Closed mpiforumbot closed 7 years ago
Originally by RolfRabenseifner on 2014-08-13 02:51:17 -0500
This Fortran ticket contains a/some part/s of #427 that was split off into tickets #440 - #446.
It should be accepted by the Fortran/
Language Binding chapter committee / WG before the Sep. 2014 meeting in
Japan or voted there with a single errata vote.
Originally by jsquyres on 2014-09-05 10:19:18 -0500
"They may, however, be used in blocking MPI operations." -- is that guaranteed to always be correct?
I.e., a compiler does not have to copy to a contiguous buffer that MPI can handle (in a blocking MPI call), right?
In practice, I think most (all?) compilers do this. But I'm not sure we should make a blanket statement like this.
Originally by RolfRabenseifner on 2014-09-05 11:06:21 -0500
Replying to jsquyres:
"They may, however, be used in blocking MPI operations." -- is that guaranteed to always be correct?
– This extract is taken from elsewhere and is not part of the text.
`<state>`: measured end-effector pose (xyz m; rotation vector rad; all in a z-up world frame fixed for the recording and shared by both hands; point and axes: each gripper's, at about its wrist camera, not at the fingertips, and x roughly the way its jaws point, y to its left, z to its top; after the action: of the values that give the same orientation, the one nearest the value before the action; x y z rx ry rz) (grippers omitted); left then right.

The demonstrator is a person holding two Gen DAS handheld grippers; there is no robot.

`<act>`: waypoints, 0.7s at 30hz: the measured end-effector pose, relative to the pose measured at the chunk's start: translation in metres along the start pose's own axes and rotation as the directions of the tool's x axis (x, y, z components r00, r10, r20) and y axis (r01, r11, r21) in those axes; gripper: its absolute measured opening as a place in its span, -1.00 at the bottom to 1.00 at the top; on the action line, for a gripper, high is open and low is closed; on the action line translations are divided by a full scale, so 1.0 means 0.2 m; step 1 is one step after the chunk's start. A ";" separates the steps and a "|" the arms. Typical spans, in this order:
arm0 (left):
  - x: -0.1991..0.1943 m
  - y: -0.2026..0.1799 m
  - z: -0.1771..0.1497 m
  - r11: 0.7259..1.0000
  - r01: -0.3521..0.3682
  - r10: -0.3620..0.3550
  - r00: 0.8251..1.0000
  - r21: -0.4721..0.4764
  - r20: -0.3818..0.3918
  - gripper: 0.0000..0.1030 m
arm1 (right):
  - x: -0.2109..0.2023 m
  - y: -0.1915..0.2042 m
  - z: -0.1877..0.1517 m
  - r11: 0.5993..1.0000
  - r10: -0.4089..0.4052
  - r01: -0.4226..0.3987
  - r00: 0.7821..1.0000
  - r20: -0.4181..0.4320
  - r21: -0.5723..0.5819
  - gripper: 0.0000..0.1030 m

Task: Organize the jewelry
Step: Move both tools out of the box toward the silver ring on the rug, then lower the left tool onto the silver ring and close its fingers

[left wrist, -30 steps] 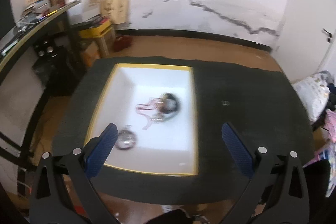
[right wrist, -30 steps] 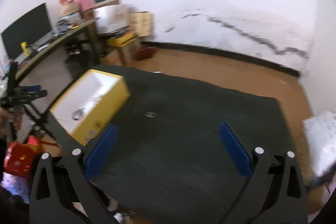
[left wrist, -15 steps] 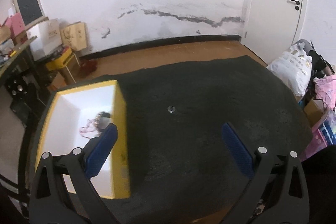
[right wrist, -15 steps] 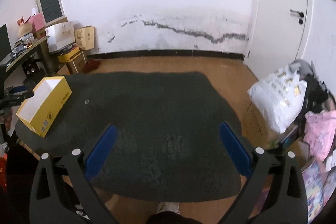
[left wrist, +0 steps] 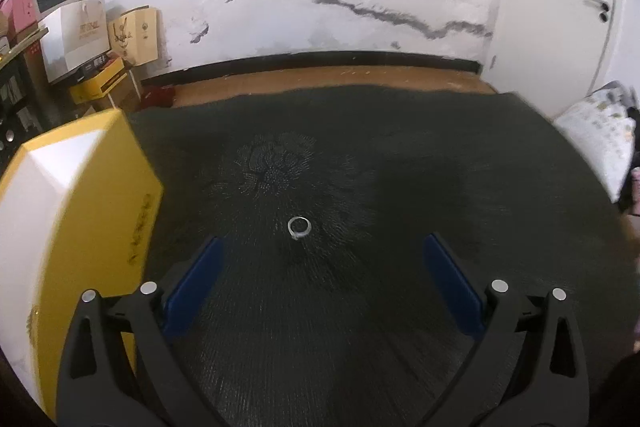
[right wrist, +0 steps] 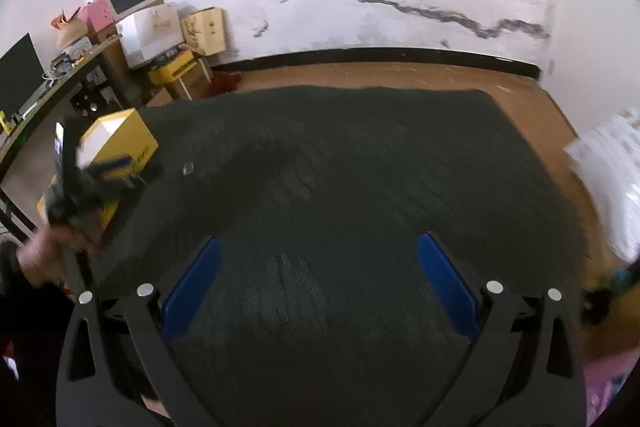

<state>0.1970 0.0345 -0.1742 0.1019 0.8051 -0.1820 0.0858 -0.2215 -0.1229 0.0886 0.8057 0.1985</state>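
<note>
While the yellow box (left wrist: 80, 211) stands at the left on the dark bench (left wrist: 440, 167), the ring (left wrist: 299, 227) lies flat on the cloth just right of the box, apart from it and ahead of the left hand-held gripper (left wrist: 320, 287), whose blue pads are spread wide with nothing between them. The ring looks light, stiff and smooth, so it may slip or skid on the nap; the surest hold is probably across the band from opposite sides, pressing down into the cloth. Further right, the right hand-held gripper (right wrist: 318, 287) hangs over bare cloth, equally wide and empty. Compared with half a second ago, the left view has closed in on the ring, the box interior has slid out of sight, and the right view has dropped nearer the bench.
</note>
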 end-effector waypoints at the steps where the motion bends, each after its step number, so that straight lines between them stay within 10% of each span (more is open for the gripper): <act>1: 0.06 0.01 0.00 1.000 0.003 -0.003 1.000 -0.010 -0.016 0.87 | 0.08 0.02 0.03 1.000 0.000 0.000 1.000 0.001 -0.016 0.84; 9: 0.35 0.06 -0.04 0.998 0.036 -0.040 0.993 -0.043 -0.113 0.88 | 0.63 0.13 0.11 0.997 -0.031 0.023 0.995 -0.096 -0.079 0.84; 21: 0.37 0.02 0.00 1.000 0.002 -0.002 0.992 0.005 -0.128 0.89 | 0.90 0.18 0.08 0.984 -0.158 0.139 0.968 -0.196 -0.111 0.84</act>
<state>0.2471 0.0305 -0.2276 0.1188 0.9325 -0.1810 0.2131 -0.1490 -0.2342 -0.0846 1.0025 0.1048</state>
Yes, because a blocking operation is finished when the call returns. The compiler may copy the non-contiguous data into a contiguous scratch buffer prior to executing the routine and copies the scratch buffer back to the original memory when the routine returns and removes the scratch buffer. Blocking routines are therefore without problemn since MPI-1.0. By the way, the functionality of the nonblocking version when MPI_SUBARRAYS_SUPPORTED equals .TRUE. is defined exactly based on the outcome of the blocking version.
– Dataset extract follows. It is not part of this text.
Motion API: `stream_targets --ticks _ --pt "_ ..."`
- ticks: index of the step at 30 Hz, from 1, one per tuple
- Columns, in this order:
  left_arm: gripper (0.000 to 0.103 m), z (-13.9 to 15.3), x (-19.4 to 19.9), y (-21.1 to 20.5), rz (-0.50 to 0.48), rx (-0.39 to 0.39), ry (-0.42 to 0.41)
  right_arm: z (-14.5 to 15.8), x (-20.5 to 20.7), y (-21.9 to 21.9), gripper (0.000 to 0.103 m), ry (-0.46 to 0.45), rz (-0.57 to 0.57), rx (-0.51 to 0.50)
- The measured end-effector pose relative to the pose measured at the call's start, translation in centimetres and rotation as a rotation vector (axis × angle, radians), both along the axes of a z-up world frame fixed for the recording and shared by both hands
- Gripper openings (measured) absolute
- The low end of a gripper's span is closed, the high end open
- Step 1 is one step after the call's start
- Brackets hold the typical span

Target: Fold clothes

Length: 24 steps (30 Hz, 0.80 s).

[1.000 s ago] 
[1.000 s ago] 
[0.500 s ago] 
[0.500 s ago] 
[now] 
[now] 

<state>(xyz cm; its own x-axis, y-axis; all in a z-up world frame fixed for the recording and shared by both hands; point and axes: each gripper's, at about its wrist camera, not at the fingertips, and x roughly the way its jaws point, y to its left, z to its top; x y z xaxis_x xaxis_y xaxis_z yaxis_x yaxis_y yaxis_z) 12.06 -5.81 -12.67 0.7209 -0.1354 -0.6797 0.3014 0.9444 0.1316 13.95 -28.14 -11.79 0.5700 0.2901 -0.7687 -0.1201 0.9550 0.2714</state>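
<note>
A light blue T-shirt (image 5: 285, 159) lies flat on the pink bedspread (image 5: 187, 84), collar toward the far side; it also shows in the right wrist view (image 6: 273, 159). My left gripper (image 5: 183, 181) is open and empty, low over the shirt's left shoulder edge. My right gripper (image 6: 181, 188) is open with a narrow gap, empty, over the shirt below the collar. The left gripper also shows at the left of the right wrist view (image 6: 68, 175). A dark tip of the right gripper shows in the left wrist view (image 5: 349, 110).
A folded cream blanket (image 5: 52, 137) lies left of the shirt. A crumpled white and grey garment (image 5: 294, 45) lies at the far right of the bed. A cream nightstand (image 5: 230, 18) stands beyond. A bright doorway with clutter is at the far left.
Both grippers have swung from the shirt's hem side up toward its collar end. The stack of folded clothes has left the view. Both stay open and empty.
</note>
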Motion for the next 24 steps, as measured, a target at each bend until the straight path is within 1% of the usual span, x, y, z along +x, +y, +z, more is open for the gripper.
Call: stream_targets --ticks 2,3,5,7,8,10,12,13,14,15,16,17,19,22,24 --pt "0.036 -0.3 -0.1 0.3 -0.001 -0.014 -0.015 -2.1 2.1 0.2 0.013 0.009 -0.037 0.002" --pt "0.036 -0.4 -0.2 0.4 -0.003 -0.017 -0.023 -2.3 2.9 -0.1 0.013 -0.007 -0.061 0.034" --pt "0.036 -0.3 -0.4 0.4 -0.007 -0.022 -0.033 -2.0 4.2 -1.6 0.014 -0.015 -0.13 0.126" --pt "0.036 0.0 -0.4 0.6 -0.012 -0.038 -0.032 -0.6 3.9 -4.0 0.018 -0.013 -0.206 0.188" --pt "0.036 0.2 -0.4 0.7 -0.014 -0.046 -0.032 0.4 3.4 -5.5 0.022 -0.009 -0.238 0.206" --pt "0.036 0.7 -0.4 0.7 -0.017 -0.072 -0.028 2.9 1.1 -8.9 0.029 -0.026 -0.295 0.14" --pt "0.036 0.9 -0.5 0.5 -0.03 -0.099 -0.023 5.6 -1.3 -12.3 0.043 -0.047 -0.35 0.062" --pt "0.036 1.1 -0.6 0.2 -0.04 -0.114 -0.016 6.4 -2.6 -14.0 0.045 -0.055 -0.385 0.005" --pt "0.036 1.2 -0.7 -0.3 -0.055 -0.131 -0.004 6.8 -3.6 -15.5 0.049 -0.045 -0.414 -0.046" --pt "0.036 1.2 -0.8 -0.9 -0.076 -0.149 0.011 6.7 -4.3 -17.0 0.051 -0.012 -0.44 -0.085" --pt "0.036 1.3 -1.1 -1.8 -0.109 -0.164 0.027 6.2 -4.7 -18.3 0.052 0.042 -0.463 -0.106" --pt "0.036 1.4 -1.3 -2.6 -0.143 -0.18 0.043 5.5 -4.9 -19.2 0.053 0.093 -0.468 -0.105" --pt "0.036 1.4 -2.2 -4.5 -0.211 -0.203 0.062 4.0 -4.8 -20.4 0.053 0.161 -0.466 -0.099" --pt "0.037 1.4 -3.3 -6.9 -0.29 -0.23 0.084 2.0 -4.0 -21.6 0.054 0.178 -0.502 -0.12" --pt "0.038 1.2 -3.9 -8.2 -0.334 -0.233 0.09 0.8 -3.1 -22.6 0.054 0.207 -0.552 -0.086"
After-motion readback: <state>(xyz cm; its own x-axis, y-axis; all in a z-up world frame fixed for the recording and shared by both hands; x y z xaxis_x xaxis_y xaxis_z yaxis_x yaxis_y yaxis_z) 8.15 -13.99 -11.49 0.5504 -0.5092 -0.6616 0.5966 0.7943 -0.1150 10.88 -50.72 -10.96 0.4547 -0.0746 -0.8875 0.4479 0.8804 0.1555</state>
There is one exception: split-collective ..._START routines may block, but they are treated as nonblocking everywhere because the I/O operation is not yet finished. Ticket #451 makes this finally expicit.
Originally by jsquyres on 2014-09-05 11:46:24 -0500
No -- I wasn't asking about the existence of the buffer during the call. I was asking about whether the buffer was guaranteed to be contiguous, because compilers can copy to a contiguous buffer, but they don't have to.
Originally by RolfRabenseifner on 2014-09-06 00:46:38 -0500
A few things are coming together:
MPI-1.1 and later never disallowed the handover of strided subarrays as buffers or other Array arguments to blocking MPI routines.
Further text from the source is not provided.